INSTRUCTIONS TO FOLLOW
Using the records below, output the stretch that opens with the line containing "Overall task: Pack" and closes with the line containing "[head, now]", exactly and including both lines, with nothing more.

Extracted data entries:
──────

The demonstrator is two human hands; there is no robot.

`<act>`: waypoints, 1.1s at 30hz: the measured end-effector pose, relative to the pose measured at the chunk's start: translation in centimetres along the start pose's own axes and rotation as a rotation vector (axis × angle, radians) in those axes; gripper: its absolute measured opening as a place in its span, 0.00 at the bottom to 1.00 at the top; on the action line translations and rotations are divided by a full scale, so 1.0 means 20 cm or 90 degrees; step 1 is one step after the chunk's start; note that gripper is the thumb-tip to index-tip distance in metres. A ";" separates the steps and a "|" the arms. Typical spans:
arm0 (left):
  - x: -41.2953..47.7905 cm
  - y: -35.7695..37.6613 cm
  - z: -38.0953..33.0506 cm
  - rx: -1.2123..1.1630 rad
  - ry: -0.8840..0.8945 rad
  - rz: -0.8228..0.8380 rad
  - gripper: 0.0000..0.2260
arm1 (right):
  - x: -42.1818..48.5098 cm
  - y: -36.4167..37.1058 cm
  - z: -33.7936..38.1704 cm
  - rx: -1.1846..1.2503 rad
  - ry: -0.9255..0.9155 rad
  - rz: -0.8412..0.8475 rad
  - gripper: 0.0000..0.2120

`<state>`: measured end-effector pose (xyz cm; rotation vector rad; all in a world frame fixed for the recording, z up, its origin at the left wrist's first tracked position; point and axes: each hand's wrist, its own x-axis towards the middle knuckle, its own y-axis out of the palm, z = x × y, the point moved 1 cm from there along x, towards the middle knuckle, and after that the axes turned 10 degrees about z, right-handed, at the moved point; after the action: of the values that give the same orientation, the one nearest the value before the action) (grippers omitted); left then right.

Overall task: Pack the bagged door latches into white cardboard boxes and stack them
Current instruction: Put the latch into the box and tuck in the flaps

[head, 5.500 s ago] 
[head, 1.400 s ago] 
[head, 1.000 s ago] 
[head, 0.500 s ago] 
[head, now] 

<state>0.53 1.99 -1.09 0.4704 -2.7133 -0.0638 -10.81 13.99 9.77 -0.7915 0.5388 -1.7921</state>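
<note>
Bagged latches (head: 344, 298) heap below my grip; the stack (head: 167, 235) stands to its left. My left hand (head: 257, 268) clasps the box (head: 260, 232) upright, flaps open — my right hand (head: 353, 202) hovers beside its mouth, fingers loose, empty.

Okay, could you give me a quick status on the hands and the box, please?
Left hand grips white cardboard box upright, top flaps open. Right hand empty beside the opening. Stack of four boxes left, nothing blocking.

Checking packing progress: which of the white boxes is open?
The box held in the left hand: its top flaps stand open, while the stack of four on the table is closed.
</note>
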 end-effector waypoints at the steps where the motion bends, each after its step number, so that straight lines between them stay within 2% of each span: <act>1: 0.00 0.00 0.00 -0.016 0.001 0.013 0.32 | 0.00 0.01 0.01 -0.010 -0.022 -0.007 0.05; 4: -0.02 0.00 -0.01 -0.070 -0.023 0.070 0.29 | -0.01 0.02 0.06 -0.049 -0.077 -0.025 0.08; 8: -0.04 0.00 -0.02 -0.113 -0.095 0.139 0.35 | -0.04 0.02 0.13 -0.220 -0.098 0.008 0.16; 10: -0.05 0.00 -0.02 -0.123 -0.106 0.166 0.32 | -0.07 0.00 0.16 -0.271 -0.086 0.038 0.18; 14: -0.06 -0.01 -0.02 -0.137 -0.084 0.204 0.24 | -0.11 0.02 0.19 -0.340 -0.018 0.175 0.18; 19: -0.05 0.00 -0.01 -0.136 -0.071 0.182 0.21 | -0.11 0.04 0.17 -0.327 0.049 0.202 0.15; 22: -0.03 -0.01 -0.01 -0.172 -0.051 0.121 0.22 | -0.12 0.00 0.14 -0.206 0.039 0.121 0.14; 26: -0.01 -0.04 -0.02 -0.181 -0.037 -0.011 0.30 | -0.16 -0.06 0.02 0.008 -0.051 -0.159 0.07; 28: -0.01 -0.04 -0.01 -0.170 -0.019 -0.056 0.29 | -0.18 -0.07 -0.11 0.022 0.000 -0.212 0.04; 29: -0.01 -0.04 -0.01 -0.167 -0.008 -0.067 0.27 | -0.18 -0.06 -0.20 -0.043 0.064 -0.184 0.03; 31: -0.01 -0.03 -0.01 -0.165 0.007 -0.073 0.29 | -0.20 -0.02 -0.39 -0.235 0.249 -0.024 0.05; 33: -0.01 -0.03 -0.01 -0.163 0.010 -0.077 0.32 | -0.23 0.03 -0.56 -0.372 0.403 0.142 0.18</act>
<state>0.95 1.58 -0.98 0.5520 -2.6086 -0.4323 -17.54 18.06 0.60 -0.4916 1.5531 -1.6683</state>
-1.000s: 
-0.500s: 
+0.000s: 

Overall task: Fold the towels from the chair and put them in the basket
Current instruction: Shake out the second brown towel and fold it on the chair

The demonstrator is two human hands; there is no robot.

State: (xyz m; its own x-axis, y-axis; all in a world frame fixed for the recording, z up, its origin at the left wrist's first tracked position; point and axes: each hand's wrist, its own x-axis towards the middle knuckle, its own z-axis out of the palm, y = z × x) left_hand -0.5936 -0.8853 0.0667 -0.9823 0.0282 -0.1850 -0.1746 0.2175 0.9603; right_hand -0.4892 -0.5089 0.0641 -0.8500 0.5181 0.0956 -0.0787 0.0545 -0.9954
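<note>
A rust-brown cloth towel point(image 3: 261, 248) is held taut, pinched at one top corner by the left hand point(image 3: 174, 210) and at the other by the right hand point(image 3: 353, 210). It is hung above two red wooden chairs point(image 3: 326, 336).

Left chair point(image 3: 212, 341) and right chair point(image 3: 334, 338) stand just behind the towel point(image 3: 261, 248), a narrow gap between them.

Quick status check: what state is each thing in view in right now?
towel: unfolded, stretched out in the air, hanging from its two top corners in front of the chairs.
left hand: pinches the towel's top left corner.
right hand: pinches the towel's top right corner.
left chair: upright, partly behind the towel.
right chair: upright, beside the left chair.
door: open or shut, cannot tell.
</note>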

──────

REPLY TO THE EXERCISE
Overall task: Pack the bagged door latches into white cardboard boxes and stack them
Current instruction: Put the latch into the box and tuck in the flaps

[head, 5.500 s ago] 
[head, 1.400 s ago] 
[head, 1.000 s ago] 
[head, 0.500 s ago] 
[head, now] 

No further output is expected.